HL Deb 12 December 1906 vol 167 cc270-2

rose to call attention to the delay in circulating the information upon the subject of Army Organisation, ordered to be furnished by Resolution of the House on 24th July, and laid on the Table "in dummy" on the 1st of August last, and to ask the Under-Secretary of State for War if he could state when this information would be printed and circulated.

The noble Earl said

My Lords, it was my intention to put to the noble Earl the Question standing in my name on the Paper, but he has saved me the trouble, because I understand the actual figures reached the printer this morning, and that, after a delay of five and a half months, your Lordships will be able to examine the figures which you ordered. I therefore have no reason to put the Question, but I do wish to call attention to the delay which has taken place, and which I believe to be absolutely inexcusable. [The noble Earl then read the eight heads on which he asked for information on 24th July.] He proceeded: These are all points which must have been worked out by the Government before they made their statement in July. Therefore, why should we have been kept waiting five and a half months before the Return has been laid on the Table? Accusations are frequently made as to the dilatory conduct of the War Office, but I have always stoutly denied those accusations. In the present case, however, I can see very little answer to that accusation. I have felt it my duty to make this protest against what has happened. In this case I do not think your Lordships' House has been treated with the respect with which you are generally treated by a Public Department.

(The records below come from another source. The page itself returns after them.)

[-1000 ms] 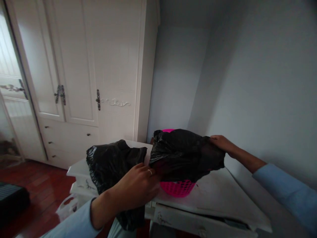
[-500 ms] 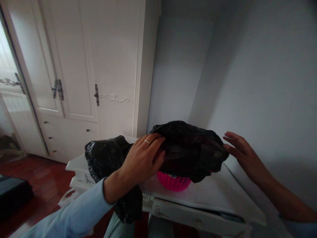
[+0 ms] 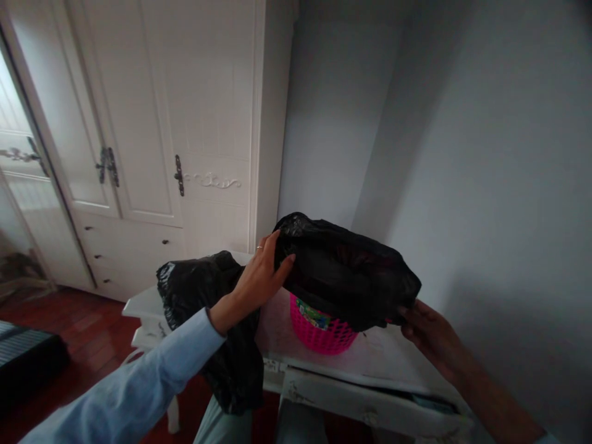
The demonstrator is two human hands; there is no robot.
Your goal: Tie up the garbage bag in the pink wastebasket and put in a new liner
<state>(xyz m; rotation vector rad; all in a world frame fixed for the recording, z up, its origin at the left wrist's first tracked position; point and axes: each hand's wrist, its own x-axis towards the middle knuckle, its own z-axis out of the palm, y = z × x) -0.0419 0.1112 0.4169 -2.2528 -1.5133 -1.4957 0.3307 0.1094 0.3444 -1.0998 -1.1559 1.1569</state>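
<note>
A black plastic bag (image 3: 346,271) lines a pink perforated basket (image 3: 324,336), its upper part folded out over the rim. Its mouth gapes and the inside is dark. At the bag's left edge, my left hand (image 3: 259,274) grips the plastic between thumb and fingers; a ring shows on one finger. My right hand (image 3: 430,330) pinches the bag's lower right edge, with some fingertips hidden by the plastic. A colourful label (image 3: 312,314) shows on the basket's front. More black bags (image 3: 203,283) hang in a bunch over the table's left side, behind my left forearm.
The basket stands on a white table (image 3: 383,357) with a slightly open drawer (image 3: 365,401) on its front. A white wardrobe (image 3: 213,123) stands behind to the left. Grey wall rises on the right. A dark box-like item (image 3: 32,364) lies on the red floor (image 3: 92,327).
My right hand has come down and in to the bag's edge and closed on it. My left hand has shifted left and up along the rim. More of the pink basket shows.
</note>
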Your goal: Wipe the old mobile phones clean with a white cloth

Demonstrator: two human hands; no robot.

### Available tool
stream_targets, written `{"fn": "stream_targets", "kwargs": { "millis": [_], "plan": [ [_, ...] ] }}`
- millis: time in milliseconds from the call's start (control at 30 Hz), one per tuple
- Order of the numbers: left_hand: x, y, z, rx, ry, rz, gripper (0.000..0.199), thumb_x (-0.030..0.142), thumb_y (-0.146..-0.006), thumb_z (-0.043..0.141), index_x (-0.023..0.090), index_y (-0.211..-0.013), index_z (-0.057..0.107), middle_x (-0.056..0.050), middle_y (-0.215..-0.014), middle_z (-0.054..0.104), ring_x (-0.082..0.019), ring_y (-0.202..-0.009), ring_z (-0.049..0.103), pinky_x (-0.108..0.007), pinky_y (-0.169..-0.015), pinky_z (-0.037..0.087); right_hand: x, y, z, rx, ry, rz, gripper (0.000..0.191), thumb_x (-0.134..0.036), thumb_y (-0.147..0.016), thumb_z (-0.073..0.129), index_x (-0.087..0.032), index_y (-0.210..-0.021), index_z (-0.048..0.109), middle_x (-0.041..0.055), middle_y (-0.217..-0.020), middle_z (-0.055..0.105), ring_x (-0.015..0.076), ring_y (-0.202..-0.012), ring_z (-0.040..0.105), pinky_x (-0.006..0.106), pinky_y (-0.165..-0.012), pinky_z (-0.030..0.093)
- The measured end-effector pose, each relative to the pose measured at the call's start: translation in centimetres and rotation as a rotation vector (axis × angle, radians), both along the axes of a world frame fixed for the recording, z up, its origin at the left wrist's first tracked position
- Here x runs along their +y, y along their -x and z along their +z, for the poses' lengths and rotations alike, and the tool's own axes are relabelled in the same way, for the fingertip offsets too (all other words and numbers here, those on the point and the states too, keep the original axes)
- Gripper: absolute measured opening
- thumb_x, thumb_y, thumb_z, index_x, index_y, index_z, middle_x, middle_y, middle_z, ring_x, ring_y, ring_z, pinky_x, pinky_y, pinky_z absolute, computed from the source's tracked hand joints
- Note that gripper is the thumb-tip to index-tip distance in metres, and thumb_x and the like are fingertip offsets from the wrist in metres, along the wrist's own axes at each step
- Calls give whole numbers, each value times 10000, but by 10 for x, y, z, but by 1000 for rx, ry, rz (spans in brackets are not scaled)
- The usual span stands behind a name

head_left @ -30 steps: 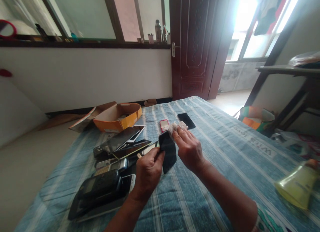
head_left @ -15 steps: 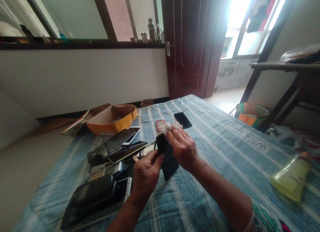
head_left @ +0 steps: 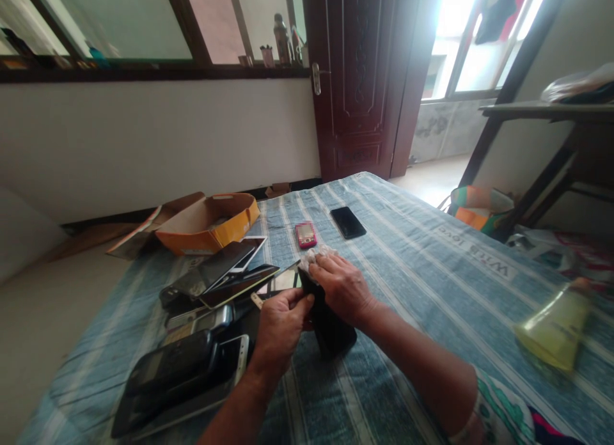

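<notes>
In the head view, the left hand (head_left: 283,317) pinches a dark flat device (head_left: 333,327) between thumb and fingers, the device standing tilted just to the right of that hand, its lower part reaching down under the right hand (head_left: 343,288). The right hand has a crumpled white tissue (head_left: 316,256) bunched under its fingertips, pressed at the device's upper end. The device should be fairly light, stiff and smooth, likely to slip if held loosely; if its face is glass, as it seems, it would probably crack on a hard knock. The side edges look the safest hold, thumb against finger, leaving the broad face uncovered. The tissue looks soft and nearly weightless, best kept bunched under several fingers. Just beyond the right hand lies a pink phone (head_left: 306,234), with a black phone (head_left: 348,222) farther out, both on the striped cloth (head_left: 407,291); a heap of devices (head_left: 206,285) lies left of the left hand. The right hand covers part of the held device, and its dark surface shows little detail, so whether it is one piece or two is unclear. The left hand's far fingers are mostly hidden, and a yellow translucent object (head_left: 551,333) well right of the right hand is blurred.
</notes>
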State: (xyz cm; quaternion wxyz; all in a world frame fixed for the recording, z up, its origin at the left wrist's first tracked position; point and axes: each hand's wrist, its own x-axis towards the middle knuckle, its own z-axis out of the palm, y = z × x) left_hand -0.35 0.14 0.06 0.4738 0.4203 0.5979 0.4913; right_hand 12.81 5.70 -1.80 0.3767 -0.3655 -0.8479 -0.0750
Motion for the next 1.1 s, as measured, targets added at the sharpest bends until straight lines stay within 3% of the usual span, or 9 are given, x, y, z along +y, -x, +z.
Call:
{"fn": "stream_targets", "kwargs": {
  "millis": [200, 367, 433, 500, 600, 733, 800, 933, 1100],
  "plan": [
    [0, -2, -2, 6, -26, -16, 285, 364, -591, 738, 121, -725, 676, 1, -582, 654, -156, -512, 618, -247, -471, 514, 11, -11, -6, 49, 95, -142, 317, -3, -822, 494, -151, -1045, 664, 95, -964, 688, 222, -975, 622, 325, -856, 505],
    [-3, -2, 2, 40, -84, -35, 275, 343, -613, 734, 117, -768, 704, -2, -613, 667, -152, -536, 617, -232, -472, 508, -1, -2, 5, 90, -99, -16, 222, -116, -892, 503, -148, -1044, 662, 118, -1077, 669, 233, -1088, 581, 382, -1003, 432],
    [-4, -2, 3, 43, -91, -40, 263, 335, -616, 732, 120, -764, 703, 1, -611, 664, -155, -540, 620, -231, -471, 507, -2, -2, 6, 99, -90, 2, 244, -109, -895, 485, -151, -1060, 660, 116, -1089, 670, 232, -1105, 574, 385, -1014, 420],
    [-4, -2, 2, 22, -72, -43, 258, 336, -611, 736, 121, -746, 692, 3, -606, 665, -155, -536, 624, -240, -485, 518, 2, -6, 4, 142, 30, -16, 280, -61, -860, 477, -157, -1034, 673, 106, -1031, 686, 223, -1030, 610, 357, -945, 463],
    [-3, -2, 0, -31, -37, -39, 274, 347, -597, 749, 121, -733, 677, 0, -604, 670, -157, -526, 630, -263, -508, 538, 12, -15, -1, 384, 402, 11, 293, -48, -797, 480, -178, -925, 710, 47, -871, 704, 193, -829, 646, 302, -766, 503],
    [-1, 0, -4, -54, -44, -17, 299, 346, -603, 758, 115, -780, 690, -16, -640, 694, -173, -570, 654, -276, -536, 553, 20, -23, -2, 942, 1018, 271, 252, -110, -701, 507, -153, -826, 721, -5, -696, 678, 136, -621, 601, 238, -593, 451],
    [1, 1, -6, -43, -71, 0, 313, 352, -617, 758, 116, -814, 699, -18, -655, 703, -179, -589, 663, -285, -565, 563, 21, -25, -1, 1121, 1219, 403, 218, -135, -642, 558, -132, -795, 714, -5, -642, 657, 103, -540, 559, 208, -528, 405],
    [2, 3, -11, -3, -151, 25, 318, 375, -651, 750, 127, -845, 711, -20, -697, 718, -183, -623, 671, -284, -598, 569, 21, -30, 0, 1194, 1363, 561, 202, -167, -594, 662, -124, -785, 711, -7, -621, 647, 83, -527, 551, 191, -522, 386],
    [2, 2, -13, 18, -218, 62, 315, 391, -654, 754, 141, -843, 723, -15, -730, 729, -185, -660, 676, -272, -631, 573, 20, -33, -1, 1106, 1393, 607, 233, -280, -595, 786, -124, -746, 700, 1, -648, 644, 88, -555, 553, 205, -545, 394]
  ]
}}
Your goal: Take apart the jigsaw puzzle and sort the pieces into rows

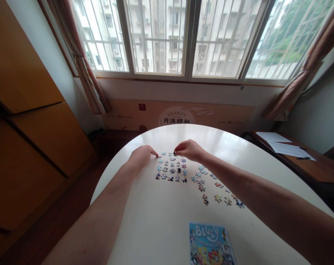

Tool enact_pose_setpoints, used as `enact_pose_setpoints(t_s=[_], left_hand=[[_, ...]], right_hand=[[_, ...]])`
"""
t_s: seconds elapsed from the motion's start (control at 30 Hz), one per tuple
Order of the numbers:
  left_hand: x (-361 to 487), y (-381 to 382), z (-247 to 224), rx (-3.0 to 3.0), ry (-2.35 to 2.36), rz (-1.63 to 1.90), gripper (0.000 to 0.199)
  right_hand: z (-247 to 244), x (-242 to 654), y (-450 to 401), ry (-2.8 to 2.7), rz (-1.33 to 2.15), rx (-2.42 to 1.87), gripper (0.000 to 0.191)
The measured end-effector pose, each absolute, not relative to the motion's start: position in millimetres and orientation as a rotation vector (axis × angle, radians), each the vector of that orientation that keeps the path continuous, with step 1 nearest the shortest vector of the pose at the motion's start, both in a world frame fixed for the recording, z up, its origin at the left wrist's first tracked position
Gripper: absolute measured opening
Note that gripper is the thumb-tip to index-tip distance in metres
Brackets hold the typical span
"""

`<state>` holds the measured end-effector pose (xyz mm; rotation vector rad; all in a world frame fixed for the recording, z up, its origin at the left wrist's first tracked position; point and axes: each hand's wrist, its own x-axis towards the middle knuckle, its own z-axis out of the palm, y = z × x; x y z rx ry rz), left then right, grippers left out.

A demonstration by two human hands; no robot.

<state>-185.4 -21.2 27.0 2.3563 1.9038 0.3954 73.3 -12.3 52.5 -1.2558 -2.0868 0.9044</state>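
Small jigsaw puzzle pieces [172,170] lie in spaced rows on the white round table [150,217]. At the far left corner of these rows is my left hand [141,156], its index finger stretched out and touching a piece there; the other fingers curl under, partly hidden. My right hand [191,150] is at the far right part of the rows, thumb and fingertips pinched on a dark puzzle piece [175,153]. Right of the rows, partly beneath my right forearm, several loose puzzle pieces [218,198] are scattered.
A blue Bluey picture box [211,244] lies near the table's front edge. To the right, a dark wooden table [321,169] holds papers [291,149] and a pen. Wooden cabinets [39,147] stand at the left. A long printed carton [205,114] leans below the barred window.
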Motion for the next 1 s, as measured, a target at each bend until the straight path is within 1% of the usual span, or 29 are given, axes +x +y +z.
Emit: enact_pose_setpoints(t_s=[0.27, 0.47, 0.7, 1.0], left_hand=[[-188, -26, 33, 2.366, 1.886, 0.461, 0.044], [-189, -25, 31, 2.379, 1.861, 0.391, 0.046], [-187, -28, 31, 2.373, 1.821, 0.415, 0.053], [-183, -30, 30, 2.363, 1.773, 0.409, 0.054]], right_hand=[[47, 32, 6, -2.185, 0.853, -1.412, 0.012], [46, 24, 9, -2.231, 0.823, -1.502, 0.015], [45, 19, 4, -2.306, 0.656, -1.580, 0.014], [44, 24, 0, -2.368, 0.478, -1.544, 0.016]])
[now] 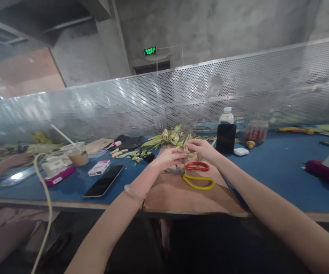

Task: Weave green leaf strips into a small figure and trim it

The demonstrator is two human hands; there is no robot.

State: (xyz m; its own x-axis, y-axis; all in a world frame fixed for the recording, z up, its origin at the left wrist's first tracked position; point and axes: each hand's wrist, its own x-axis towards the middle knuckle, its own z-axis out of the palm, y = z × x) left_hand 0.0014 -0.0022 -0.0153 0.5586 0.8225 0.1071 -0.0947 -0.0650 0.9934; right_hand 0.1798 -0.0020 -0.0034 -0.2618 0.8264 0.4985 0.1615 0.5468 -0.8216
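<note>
Both my hands meet above a brown board, fingertips close together. My left hand (170, 157), with a pale bangle (135, 192) on its wrist, is closed in a pinch. Opposite it, my right hand (203, 149) is also pinched. Between the fingertips is a thin greenish strip (184, 163), partly hidden by the fingers. Scissors with one red and one yellow handle (199, 182) lie on the board (178, 199) just below my hands, their blades partly covered by my left hand. Behind my fingers lies a pile of pale green, leafy plant strips (167, 137).
Left on the blue table are a phone (104, 182), a small box (99, 168), a cup with straw (79, 155), a tissue pack (59, 177) and another person's arm (7, 167). Right stand a black upright object (225, 138), bottle (226, 116), white case (241, 151) and clear jar (256, 131).
</note>
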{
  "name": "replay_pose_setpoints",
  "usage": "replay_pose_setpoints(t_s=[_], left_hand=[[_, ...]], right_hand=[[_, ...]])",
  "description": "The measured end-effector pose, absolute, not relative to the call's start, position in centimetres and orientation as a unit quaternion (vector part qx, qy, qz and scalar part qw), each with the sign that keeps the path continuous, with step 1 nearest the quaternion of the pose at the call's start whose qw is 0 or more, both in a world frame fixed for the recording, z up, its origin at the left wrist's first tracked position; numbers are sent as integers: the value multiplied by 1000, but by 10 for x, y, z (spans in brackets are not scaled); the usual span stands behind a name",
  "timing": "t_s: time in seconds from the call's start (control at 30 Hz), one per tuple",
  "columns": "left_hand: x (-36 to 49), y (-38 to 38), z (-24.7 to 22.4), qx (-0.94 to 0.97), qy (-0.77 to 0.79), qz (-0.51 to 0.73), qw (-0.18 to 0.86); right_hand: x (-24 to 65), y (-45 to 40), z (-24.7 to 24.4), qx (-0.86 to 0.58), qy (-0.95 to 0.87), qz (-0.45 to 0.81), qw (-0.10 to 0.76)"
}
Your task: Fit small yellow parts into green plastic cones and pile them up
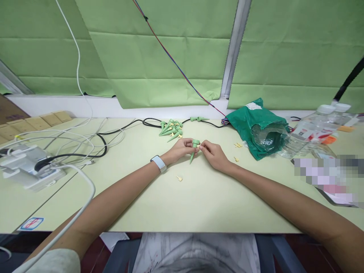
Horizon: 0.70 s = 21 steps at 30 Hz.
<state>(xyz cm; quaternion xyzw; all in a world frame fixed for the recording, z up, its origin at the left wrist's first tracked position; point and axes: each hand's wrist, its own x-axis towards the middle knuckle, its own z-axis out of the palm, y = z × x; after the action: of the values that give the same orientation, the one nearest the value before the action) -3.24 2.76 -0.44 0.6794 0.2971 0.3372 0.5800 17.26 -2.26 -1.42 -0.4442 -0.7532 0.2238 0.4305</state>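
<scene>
My left hand (184, 148) is closed around a green plant watering spike (195, 142), its wide cap up and its point down, just above the table. Against the side of that spike, my right hand (212, 152) pinches a small yellow valve piece (198, 147), mostly hidden by the fingertips. Beyond my left hand lies a pile of green spikes (171, 129), some with yellow pieces on them. One loose yellow valve (179, 178) rests nearer to me. To the right of my right hand are more yellow valves (238, 145).
A torn green plastic bag (244, 121) and clear water bottles (307, 129) stand at the right, with a partly blurred phone-like device (330, 182) nearer. White power strips (31, 170) and tangled cables cover the left. Another green spike (199, 119) lies by the wall.
</scene>
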Motion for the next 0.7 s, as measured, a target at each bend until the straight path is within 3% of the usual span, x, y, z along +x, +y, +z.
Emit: replay_pose_setpoints(t_s=[0.2,0.43,0.7], left_hand=[[-32,27,-4,686,300,333,573],[-32,27,-4,671,294,343,588],[-32,31,-8,679,288,343,582]], right_hand=[[173,-18,-16,-451,-726,290,432],[173,-19,-16,-430,-755,241,433],[173,-14,-22,-432,-730,333,412]])
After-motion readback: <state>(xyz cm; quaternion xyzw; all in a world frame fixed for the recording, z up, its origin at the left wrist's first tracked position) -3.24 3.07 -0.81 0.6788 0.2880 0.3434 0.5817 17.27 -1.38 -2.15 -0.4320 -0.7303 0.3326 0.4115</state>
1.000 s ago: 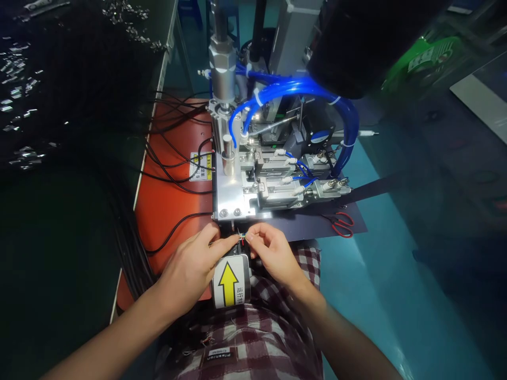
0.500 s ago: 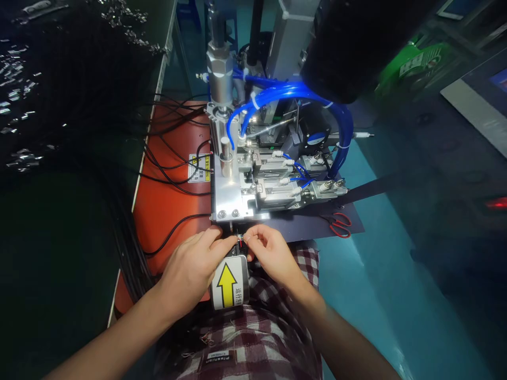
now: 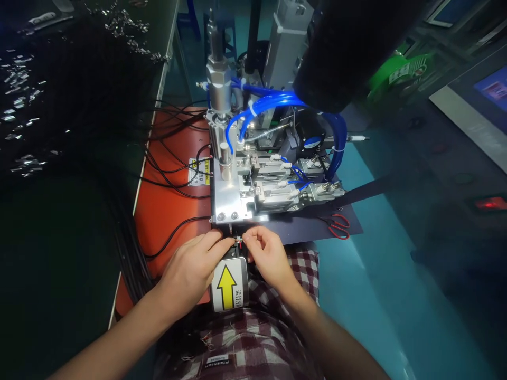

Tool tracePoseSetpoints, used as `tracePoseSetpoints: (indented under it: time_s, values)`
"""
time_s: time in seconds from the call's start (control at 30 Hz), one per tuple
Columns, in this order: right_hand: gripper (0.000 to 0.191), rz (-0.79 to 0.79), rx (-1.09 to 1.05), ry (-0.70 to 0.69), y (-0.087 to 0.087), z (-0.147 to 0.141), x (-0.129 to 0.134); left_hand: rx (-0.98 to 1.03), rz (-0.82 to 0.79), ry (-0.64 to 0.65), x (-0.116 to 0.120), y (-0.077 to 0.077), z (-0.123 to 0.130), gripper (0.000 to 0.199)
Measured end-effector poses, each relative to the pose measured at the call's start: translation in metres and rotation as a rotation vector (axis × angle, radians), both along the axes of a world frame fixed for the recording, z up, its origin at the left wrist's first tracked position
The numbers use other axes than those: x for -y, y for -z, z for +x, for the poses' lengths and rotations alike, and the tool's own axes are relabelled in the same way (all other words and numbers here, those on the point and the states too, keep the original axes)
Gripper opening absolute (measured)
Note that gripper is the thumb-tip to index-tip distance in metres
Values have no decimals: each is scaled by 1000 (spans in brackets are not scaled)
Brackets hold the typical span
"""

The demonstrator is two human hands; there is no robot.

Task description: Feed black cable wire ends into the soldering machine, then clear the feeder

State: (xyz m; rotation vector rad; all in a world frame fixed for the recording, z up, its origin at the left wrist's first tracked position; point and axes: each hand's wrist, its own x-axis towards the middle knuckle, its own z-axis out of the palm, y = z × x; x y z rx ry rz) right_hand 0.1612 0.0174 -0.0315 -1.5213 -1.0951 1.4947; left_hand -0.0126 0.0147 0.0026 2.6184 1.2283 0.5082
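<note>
Nearest me, plaid clothing (image 3: pixel 261 340) fills the bottom; just beyond sits a cover with a yellow arrow (image 3: pixel 227 285). Past that I have the right hand (image 3: pixel 267 259), thumb and forefinger pinched on fine wires (image 3: pixel 240 240), right in front of the pneumatic machine (image 3: pixel 227 203). My left hand (image 3: pixel 194 262) is curled, thumb tip at those wires; can't tell if it grips them. Red-handled scissors (image 3: pixel 339 227) lie to the right, an orange-red board (image 3: pixel 170 195) to the left. Farther, blue air tubes (image 3: pixel 277 98) arch over the machine.
</note>
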Motion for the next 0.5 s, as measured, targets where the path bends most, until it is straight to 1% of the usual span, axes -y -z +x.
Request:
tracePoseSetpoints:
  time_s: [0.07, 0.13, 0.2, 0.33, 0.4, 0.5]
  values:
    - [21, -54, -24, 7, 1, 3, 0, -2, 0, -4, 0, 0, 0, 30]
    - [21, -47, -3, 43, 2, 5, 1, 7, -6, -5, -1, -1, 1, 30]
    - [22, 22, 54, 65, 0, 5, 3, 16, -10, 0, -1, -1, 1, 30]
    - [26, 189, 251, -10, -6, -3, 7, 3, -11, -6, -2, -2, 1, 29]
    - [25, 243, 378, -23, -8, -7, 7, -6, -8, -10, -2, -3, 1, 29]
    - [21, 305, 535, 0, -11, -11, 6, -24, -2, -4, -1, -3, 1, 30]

My Lords, as a matter of fact it is quite true that the figures in regard to the Regular Army will be supplied to my noble friend. The reason for the delay, to be quite frank, is this; we have been endeavouring to give him such information as we could, and we are still unable to give him information on some of the heads because we consider the information confidential. Some of the figures asked for deal with prospective arrangements still under consideration; and as regards the last request, in which the noble Earl wished us to tell him how many Yeomanry and Volunteers will be ear-marked for certain purposes, that is a matter which we consider forms part of our moblisation scheme. Therefore, although it would be quite a different matter to let the noble Earl have the figures confidentially, we really cannot place them on the Table and make them public. I can assure the noble Earl that whatever delay has occurred has not arisen from the fault of the War Office, but from the desire of those responsible that we should go closely into all these matters and give the fullest information possible.


My Lords, I think your Lordships must have listened to the explanation of the noble Earl with some surprise. It appears that in July last a Motion was made by my noble friend who sits behind me for certain papers. That Motion was accepted by His Majesty's Government, who, I suppose, knew what they were about. The information that was required was set out and the noble Earl the Under-Secretary, having consulted the War Office, was told to say that the Government accepted the Motion. Not only so, but the Motion was put and carried, and therefore your Lordships' House ordered these Papers to be laid on the Table. Then the noble Earl proceeded to carry out the order of the House, but he did it "in dummy." Up to that point suppose the noble Earl still thought he could supply the information and he actually laid "in dummy" information which he now says he cannot give. The noble Lord ought to have known, when he answered my noble friend, whether or not he could give the information, and not to have misled— quite unintentionally, of course— your Lordships into thinking that you could have information which could not be supplied. If he did not find it out then he ought to have found it out before he laid the information "in dummy." But, after it was laid "in dummy," five and a half months have elapsed before the noble Earl has discovered that the information moved for in a Motion which he had accepted, and information which he had laid "in dummy," could not, after all, be given. I really think the noble Earl has been very badly served in his office. It ought to have been the business of someone first of all to have told him he was misleading the House. I think the Government owe some apology to your Lordships for having treated this House with so little consideration in the matter. As to the answer which the noble Lord has now given, he and his colleagues must be the best judges of what can safely be laid on the Table in the public interest, and we should not press them to do more than they consider safe; but I hope in future we shall have answers on which we can rely more confidently.


No doubt it is to be much regretted that this Return, which was promised, cannot be presented; but it is not the first time that this has happened. These mistakes do occur occasionally. I greatly regret that the mistake has occurred in this case, but I am sure your Lordships will agree with me in acquitting the noble Earl of having done anything in any way disrespectful to your Lordships' House.